■ **PROBLEM TO SOLVE**
Set out exactly, line by line, the stretch of data below that begins at the line containing "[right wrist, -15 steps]" and ends at the line containing "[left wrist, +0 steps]", with both ends kept.

══ DATASET EXCERPT

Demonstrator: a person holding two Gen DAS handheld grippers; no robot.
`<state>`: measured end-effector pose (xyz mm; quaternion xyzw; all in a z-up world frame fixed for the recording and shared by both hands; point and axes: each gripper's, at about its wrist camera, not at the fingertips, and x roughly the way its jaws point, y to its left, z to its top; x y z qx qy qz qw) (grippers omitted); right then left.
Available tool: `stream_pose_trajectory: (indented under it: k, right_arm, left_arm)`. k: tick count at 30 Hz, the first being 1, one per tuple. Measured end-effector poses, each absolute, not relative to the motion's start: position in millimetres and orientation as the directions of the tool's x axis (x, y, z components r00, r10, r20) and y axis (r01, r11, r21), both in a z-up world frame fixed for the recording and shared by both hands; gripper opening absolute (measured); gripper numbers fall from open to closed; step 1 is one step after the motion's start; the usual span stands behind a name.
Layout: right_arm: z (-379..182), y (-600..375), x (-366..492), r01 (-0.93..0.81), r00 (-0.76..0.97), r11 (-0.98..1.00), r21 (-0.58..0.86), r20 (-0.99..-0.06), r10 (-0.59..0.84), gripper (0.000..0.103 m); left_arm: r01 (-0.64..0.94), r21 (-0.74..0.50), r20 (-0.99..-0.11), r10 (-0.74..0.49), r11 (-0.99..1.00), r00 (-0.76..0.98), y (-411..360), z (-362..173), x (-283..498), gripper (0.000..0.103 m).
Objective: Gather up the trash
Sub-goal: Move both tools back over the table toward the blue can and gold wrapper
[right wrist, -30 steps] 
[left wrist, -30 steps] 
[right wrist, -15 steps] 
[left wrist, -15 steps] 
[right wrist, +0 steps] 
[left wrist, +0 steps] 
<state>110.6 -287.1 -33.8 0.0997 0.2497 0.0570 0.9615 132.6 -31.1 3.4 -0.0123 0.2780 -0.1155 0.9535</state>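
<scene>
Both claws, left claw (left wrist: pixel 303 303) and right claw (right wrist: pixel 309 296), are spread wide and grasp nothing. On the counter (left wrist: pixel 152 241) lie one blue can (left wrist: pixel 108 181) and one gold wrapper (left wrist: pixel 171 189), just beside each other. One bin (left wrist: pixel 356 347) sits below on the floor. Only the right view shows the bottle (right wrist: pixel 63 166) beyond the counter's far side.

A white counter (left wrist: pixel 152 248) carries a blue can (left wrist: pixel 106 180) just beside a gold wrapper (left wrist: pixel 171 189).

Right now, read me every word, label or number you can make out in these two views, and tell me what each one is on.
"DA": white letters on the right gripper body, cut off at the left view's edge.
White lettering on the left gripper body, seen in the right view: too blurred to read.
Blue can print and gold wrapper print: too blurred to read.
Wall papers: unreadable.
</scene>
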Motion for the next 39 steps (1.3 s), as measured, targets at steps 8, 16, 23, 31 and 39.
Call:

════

■ **EXERCISE RESULT**
[right wrist, -15 steps] 
[left wrist, -15 steps] 
[right wrist, +0 steps] 
[left wrist, +0 steps] 

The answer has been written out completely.